Soil Fauna

Soil Fauna

 

animals that inhabit the soil. Soil fauna includes representatives of many groups of terrestrial and aquatic animals. Protozoans, rotifers, and tiny nematodes (nanofauna) inhabit capillary and even film water. Small arthropods, including mites, Collembola, Symphyla, and other microfauna, occupy spaces between solid soil particles not filled with water. Larger invertebrates—earthworms, myriopods, and insect larvae that tunnel into soil (mesofauna)—use all the soil as their habitat. Burrowing vertebrates, such as moles, palaearctic mole rats, mole lemmings, and mole mice, constitute the macrofauna, or megafauna.

One sq m of soil contains from ten to several hundred animals of the mesofauna group and from several thousand to several hundred thousand individuals of the microfauna group. There are thousands of protozoans in 1 g of soil. Soil fauna may be subdivided into animals that permanently inhabit the soil (geo-bionts), organisms that pass through one of the active (feeding) stages of their life cycle in soil (geophils), and species that use the soil only as a refuge (geoxenes). Soil fauna occupies mainly the upper horizons, to a depth of 20–40 cm.

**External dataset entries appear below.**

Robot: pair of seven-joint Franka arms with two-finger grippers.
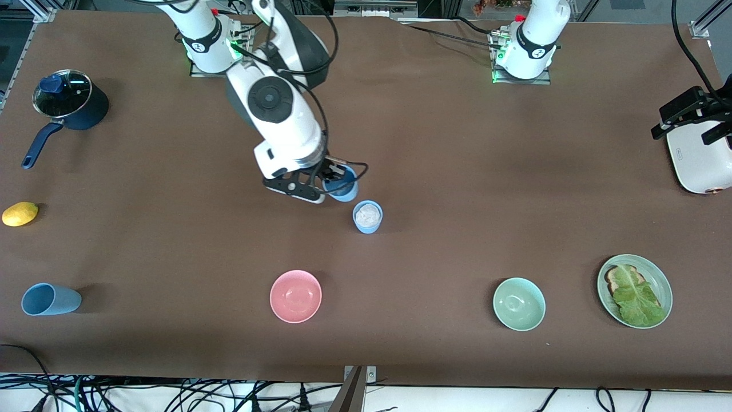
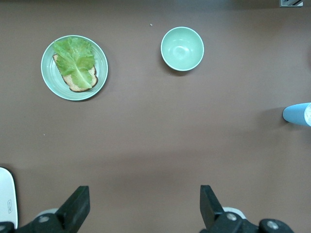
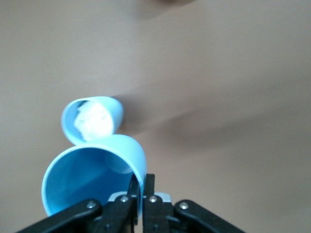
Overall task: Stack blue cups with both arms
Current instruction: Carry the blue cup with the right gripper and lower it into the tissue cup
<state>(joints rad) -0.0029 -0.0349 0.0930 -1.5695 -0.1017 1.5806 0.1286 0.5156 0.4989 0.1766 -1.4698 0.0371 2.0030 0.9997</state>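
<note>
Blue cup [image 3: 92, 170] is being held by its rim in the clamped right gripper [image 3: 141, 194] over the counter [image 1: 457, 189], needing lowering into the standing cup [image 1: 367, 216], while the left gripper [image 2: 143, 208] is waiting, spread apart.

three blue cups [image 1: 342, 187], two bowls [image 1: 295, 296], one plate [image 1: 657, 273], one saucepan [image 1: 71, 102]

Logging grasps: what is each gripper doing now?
Left gripper: open, empty, waiting above the table.
Right gripper: shut on a blue cup, beside the filled cup.
</note>
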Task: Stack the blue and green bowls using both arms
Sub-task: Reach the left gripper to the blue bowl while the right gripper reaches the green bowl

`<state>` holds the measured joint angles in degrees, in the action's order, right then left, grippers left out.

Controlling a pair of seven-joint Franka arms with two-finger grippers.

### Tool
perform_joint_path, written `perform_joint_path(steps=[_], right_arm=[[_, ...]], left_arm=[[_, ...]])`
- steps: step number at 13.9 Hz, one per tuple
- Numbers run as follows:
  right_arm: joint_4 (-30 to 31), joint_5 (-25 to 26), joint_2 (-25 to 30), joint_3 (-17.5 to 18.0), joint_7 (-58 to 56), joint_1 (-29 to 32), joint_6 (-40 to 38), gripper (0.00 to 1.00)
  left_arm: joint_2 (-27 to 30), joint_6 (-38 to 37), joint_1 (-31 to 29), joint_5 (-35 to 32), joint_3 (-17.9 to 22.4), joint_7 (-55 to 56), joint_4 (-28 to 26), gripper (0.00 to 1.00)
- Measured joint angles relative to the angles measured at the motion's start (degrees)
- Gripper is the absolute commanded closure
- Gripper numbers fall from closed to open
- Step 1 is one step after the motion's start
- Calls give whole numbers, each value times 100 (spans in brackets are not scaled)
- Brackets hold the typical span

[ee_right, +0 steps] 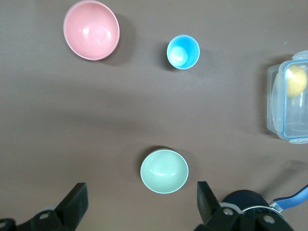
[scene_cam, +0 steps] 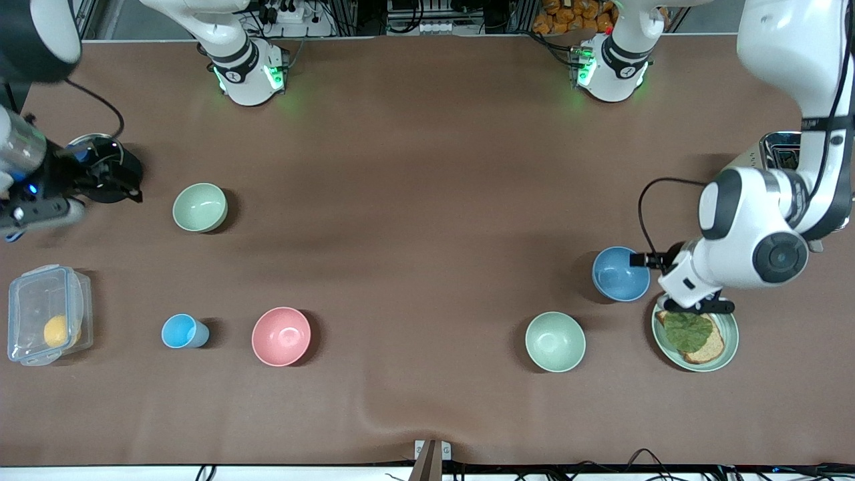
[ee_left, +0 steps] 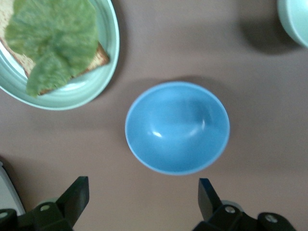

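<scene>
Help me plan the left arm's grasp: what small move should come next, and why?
Probably lower the left gripper onto the blue bowl rim: its jaws are open and empty just short of the bowl, which sits upright beside the green plate.

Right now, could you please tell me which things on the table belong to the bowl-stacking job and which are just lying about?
For the job:
blue bowl, under the open left claw
green bowls, two alike
open right claw

Lying about:
pink bowl
light-blue cup
green plate with bread and leaf
clear lidded box
</scene>
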<state>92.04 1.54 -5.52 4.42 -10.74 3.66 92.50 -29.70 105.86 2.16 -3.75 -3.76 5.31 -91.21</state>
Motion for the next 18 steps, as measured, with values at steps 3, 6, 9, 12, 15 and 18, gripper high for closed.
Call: perform_joint_path(steps=[3, 6, 9, 12, 15, 18], right_arm=[[87, 3, -161, -33, -13, 140, -3, 0], [417, 3, -125, -41, -9, 253, 249, 0], [1153, 3, 115, -42, -11, 440, 941, 0], [2016, 1, 471, -43, -17, 597, 1538, 0], [3036, 0, 845, -42, -329, 771, 2509, 0], [3682, -1, 998, -45, -762, 1091, 3138, 0]], left_arm=[[-412, -26, 82, -388, -7, 425, 275, 0], [-608, -25, 86, -421, -3, 683, 346, 0], [-702, -8, -25, -420, 15, 704, 360, 0], [-832, -2, -87, -406, 14, 704, 359, 0], [-1026, 22, -86, -324, 10, 707, 358, 0], [-1203, 29, -109, -255, 12, 723, 333, 0]])
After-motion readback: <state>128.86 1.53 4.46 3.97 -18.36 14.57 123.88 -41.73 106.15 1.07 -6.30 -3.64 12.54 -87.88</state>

In arid localities, only a few species penetrate to a depth of several meters.

Soil fauna, an important factor in soil formation, influences all the properties of soil, including fertility. Its activity accelerates the humification and mineralization of plant residues, alters the salt regime and soil pH, increases the soil’s porosity and permeability to water and air, helps to deepen the accumulative horizon and mix the soil layers, and creates the soil’s water-stable granular structure. Many soil inhabitants, especially insect larvae (such as cockchafers, click beetles, and ground beetles) and nematodes, are dangerous crop and forest pests. Agrotechnical and chemical methods are used to control them.

In many countries, to increase soil fertility, especially of land newly brought under cultivation, the soil fauna is enriched by the introduction of useful species and by the application of compost abounding in useful species.

REFERENCES

Giliarov, M. S. Osobennosti pochvy kak sredy obitaniia i ee znachenie v evoliutsii nasekomykh. Moscow-Leningrad, 1949.
Giliarov, M. S. Zoologicheskii metod diagnostiki pochv. Moscow, 1965.
Giliarov, M. S. “Pochvennyi iarus biotsenozov sushi,” Uspekhi sovremennoi biologii, 1968, vol. 66, issues 1–4.
Chernova, N. M. Zoologicheskaia kharakteristika kompostov. Moscow, 1966.
Kurcheva, G. F. Rol’ pochvennykh zhivotnykh v razlozhenii i gumifikatsii rastitel’nykh ostatkov. Moscow, 1971.
Dunger, W. Tiere im Boden. Wittenberg, 1964.
Brauns, A. Praktische Bodenbiologie. Stuttgart, 1968.
Kevan, D. K. Soil Animals. London, 1968.